Y en una de tantas mañanas de esas, todas parecían ser iguales, conocí a Pepe, un personaje duro pero bonachón; popular, caminante y amante del campo; especialmente de lo virgen de este.
Según me contó, el era un empresario adinerado que pronto aborreció la vida en la urbe, sus prisas, sus atascos, su competencia eterna, el ansía por crecer, el afán de lucro, el estar atado a unos horarios inflexibles, el tanta pasta tienes tanto eres.
Él se había instalado en una pequeñísima aldea de 50 habitantes aproximadamente, adquiriendo una casa con un pequeño minifundio alrededor que empleaba como huerta cultivando allí toda clase de hortalizas y frutas.

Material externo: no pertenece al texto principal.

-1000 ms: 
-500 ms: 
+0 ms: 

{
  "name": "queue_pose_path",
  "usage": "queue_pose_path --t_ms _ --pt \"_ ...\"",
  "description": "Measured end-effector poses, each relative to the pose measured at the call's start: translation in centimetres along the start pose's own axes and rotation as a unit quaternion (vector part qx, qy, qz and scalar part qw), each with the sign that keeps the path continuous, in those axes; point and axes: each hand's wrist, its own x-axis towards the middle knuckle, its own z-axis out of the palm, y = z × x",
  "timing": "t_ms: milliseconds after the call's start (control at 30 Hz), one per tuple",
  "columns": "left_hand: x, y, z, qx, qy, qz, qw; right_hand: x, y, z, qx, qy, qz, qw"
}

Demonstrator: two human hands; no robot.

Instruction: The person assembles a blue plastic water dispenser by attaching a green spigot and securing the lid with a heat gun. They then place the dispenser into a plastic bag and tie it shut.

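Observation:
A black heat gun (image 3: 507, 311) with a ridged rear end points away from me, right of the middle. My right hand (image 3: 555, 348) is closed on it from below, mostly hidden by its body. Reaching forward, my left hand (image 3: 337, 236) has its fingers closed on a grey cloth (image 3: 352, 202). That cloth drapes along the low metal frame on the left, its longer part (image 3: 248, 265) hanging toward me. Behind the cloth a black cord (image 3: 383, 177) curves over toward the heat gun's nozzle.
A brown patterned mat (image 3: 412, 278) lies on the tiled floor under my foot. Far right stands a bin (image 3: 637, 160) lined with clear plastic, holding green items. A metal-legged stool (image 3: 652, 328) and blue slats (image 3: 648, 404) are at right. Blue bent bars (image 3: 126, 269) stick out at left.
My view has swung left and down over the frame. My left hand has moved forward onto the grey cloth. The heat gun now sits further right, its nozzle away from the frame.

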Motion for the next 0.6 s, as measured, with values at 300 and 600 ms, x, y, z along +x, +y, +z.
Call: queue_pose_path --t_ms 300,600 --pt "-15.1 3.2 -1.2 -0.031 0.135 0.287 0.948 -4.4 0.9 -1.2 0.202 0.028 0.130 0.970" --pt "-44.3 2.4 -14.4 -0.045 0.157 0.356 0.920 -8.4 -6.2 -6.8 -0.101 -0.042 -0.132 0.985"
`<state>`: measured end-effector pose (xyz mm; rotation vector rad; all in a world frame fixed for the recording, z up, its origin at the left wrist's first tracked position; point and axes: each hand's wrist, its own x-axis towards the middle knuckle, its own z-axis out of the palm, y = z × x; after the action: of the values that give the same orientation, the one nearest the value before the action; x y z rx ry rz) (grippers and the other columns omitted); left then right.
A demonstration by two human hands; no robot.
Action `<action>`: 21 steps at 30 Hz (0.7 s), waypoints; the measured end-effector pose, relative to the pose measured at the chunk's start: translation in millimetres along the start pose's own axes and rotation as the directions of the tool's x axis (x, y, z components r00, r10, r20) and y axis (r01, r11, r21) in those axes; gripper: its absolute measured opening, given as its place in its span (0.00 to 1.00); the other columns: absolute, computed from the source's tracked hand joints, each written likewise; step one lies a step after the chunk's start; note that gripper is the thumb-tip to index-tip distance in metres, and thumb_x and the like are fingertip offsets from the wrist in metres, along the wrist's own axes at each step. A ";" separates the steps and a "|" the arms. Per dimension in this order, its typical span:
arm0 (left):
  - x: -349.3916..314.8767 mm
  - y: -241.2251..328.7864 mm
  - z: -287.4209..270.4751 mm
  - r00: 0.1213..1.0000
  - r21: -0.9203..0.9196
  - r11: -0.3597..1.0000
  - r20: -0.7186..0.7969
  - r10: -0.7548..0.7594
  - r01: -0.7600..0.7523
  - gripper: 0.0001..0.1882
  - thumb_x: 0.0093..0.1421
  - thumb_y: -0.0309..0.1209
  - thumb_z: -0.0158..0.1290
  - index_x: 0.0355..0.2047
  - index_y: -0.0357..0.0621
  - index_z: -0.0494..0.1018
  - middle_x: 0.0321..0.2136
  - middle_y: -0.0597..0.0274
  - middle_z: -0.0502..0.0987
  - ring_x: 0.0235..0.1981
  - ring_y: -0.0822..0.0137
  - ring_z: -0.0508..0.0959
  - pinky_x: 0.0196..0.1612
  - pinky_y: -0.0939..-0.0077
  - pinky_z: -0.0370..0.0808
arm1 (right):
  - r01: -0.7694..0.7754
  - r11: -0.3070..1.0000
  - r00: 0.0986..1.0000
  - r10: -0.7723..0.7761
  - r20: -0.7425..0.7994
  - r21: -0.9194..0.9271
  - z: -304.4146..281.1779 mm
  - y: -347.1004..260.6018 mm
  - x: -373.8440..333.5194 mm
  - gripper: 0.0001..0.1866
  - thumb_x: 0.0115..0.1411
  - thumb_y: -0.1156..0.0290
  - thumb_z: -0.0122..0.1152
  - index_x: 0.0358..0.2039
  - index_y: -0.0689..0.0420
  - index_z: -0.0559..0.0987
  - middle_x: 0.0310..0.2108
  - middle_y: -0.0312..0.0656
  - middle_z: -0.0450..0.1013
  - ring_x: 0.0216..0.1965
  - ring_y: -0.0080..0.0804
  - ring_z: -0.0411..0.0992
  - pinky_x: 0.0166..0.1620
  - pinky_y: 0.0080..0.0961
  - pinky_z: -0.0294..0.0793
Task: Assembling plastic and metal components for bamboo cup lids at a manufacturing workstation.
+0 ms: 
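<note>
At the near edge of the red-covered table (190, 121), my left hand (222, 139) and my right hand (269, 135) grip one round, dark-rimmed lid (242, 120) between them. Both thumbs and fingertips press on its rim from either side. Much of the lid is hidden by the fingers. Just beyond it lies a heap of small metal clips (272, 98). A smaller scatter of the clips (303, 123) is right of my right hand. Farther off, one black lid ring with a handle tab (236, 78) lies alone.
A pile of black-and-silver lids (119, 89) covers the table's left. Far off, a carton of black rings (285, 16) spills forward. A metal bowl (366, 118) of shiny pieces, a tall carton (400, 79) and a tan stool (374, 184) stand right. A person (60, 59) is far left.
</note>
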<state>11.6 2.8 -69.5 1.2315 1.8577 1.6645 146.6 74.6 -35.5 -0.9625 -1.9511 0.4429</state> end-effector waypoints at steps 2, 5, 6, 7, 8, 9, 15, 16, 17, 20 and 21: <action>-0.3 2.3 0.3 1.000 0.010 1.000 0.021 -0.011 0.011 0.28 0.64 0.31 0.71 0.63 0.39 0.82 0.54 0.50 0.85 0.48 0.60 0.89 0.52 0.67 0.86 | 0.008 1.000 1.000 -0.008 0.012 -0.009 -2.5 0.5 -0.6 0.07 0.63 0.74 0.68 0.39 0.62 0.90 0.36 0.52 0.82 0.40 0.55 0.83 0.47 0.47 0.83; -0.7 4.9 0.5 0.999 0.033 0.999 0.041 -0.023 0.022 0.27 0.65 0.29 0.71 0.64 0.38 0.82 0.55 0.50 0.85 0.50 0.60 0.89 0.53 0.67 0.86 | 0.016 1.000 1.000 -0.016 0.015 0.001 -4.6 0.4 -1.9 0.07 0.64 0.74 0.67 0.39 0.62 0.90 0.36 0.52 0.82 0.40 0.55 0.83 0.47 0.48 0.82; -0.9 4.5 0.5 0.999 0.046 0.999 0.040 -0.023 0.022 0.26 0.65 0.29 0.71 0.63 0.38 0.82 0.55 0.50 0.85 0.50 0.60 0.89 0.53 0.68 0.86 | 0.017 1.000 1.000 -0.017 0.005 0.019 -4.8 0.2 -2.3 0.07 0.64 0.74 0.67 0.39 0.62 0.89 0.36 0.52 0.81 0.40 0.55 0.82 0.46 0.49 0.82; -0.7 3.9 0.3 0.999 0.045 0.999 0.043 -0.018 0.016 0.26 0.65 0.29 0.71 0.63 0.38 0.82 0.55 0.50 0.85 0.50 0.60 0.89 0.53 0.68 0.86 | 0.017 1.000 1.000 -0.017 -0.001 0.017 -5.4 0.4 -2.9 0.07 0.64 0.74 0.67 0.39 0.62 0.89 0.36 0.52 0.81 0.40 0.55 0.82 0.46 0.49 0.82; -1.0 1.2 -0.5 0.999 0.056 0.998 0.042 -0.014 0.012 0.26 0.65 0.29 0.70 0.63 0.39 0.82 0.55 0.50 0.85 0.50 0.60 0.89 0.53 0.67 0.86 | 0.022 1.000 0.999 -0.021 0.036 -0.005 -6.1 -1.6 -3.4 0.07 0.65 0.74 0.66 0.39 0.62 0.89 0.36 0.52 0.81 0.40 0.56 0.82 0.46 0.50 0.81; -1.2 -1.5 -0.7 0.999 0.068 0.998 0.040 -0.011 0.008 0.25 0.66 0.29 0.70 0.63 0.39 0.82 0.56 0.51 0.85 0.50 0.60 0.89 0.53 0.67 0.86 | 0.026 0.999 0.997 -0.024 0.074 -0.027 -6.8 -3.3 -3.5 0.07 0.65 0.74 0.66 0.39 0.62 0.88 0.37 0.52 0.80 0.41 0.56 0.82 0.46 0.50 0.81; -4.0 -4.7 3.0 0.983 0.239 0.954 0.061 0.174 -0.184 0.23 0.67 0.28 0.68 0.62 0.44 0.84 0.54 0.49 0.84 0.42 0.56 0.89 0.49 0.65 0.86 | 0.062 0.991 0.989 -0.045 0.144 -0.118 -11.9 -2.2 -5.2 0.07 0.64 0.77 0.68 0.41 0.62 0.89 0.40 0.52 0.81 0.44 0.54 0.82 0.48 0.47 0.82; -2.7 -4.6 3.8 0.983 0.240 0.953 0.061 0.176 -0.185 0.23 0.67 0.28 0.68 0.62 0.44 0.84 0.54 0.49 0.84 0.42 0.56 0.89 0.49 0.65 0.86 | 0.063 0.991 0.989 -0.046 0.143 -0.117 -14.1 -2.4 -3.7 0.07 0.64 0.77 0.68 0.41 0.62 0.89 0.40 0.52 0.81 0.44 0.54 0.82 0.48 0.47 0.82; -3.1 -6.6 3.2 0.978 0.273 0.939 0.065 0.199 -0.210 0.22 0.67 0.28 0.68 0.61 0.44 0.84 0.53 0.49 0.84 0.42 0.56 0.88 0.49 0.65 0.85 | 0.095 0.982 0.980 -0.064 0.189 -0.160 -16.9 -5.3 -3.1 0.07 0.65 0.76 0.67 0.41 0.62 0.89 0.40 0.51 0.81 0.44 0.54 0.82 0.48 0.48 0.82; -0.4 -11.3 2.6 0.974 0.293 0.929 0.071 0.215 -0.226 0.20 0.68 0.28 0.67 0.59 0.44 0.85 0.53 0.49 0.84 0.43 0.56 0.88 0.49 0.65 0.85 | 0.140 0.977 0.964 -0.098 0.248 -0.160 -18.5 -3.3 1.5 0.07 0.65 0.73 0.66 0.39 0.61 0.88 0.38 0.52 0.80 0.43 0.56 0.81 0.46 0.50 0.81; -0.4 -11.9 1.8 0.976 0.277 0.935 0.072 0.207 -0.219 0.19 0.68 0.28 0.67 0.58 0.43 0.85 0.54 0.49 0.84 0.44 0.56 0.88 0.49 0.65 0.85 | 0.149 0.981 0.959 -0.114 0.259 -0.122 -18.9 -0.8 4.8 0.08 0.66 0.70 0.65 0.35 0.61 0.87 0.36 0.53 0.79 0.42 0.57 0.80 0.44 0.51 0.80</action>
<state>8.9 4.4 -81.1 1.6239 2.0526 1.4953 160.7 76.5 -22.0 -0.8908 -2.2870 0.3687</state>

Sin dudas, el hombre había retornado a lo primario, a la vida de hace 300 años (confesó no poseer televisión ni transistores) quedando fuera del mundo, proclamando una vida snob que seguramente jamás llevarían los que hubieran sufrido las mismas circunstancias que él –misma formación, mismo empleo, misma posición social…-. Tampoco tengo la menor hesitación, de que aquel hombre buscaba ser el perfecto salvaje que imaginó Jacobo Rosseau. Decía carecer de propiedades, por ello dejaba siempre la puerta de su casa abierta a cualquier persona de cualesquiera intenciones (también porque lo que guardaba allí no era gran cosa). De idéntica manera, no respetaba asimismo las posesiones ajenas siempre que fueran utilizadas para satisfacer las necesidades básicas humanas.